(Problem statement): Nothing in the entries may differ when you return them.

(Study material):
---------------
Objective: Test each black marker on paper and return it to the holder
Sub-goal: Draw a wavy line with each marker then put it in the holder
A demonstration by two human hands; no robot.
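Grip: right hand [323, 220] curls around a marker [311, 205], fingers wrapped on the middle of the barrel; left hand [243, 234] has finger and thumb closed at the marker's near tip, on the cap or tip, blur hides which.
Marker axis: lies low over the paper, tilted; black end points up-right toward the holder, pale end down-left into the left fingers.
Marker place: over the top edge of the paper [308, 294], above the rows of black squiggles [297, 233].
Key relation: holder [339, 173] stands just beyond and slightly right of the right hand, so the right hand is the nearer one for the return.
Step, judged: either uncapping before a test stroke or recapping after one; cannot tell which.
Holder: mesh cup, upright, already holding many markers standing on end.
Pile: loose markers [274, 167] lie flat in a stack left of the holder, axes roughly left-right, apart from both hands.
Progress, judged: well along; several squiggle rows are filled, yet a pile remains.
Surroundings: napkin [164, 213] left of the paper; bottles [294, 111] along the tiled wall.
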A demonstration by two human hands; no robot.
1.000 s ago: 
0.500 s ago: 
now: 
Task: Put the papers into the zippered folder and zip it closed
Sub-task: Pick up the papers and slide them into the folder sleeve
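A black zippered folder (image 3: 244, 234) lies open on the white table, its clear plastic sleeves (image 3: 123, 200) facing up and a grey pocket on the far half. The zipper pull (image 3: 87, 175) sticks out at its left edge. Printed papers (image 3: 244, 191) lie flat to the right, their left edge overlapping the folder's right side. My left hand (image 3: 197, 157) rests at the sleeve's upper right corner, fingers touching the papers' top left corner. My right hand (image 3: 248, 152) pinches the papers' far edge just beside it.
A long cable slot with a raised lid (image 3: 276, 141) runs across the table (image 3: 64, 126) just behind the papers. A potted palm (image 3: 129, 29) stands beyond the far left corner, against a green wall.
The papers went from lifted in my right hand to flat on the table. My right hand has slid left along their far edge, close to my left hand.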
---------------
(Reply to the task):
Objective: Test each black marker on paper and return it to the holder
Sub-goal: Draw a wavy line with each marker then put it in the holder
A demonstration by two human hands; no robot.
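Grip: right hand [323, 220] curls around a marker [311, 205], fingers wrapped on the middle of the barrel; left hand [243, 234] has finger and thumb closed at the marker's near tip, on the cap or tip, blur hides which.
Marker axis: lies low over the paper, tilted; black end points up-right toward the holder, pale end down-left into the left fingers.
Marker place: over the top edge of the paper [308, 294], above the rows of black squiggles [297, 233].
Key relation: holder [339, 173] stands just beyond and slightly right of the right hand, so the right hand is the nearer one for the return.
Step, judged: either uncapping before a test stroke or recapping after one; cannot tell which.
Holder: mesh cup, upright, already holding many markers standing on end.
Pile: loose markers [274, 167] lie flat in a stack left of the holder, axes roughly left-right, apart from both hands.
Progress, judged: well along; several squiggle rows are filled, yet a pile remains.
Surroundings: napkin [164, 213] left of the paper; bottles [294, 111] along the tiled wall.
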A demonstration by two human hands; no robot.
1.000 s ago: 
0.500 s ago: 
now: 
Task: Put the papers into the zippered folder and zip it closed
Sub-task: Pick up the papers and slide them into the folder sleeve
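A black zippered folder (image 3: 244, 234) lies open on the white table, its clear plastic sleeves (image 3: 123, 200) facing up and a grey pocket on the far half. The zipper pull (image 3: 87, 175) sticks out at its left edge. Printed papers (image 3: 244, 191) lie flat to the right, their left edge overlapping the folder's right side. My left hand (image 3: 197, 157) rests at the sleeve's upper right corner, fingers touching the papers' top left corner. My right hand (image 3: 248, 152) pinches the papers' far edge just beside it.
A long cable slot with a raised lid (image 3: 276, 141) runs across the table (image 3: 64, 126) just behind the papers. A potted palm (image 3: 129, 29) stands beyond the far left corner, against a green wall.
The papers went from lifted in my right hand to flat on the table. My right hand has slid left along their far edge, close to my left hand.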

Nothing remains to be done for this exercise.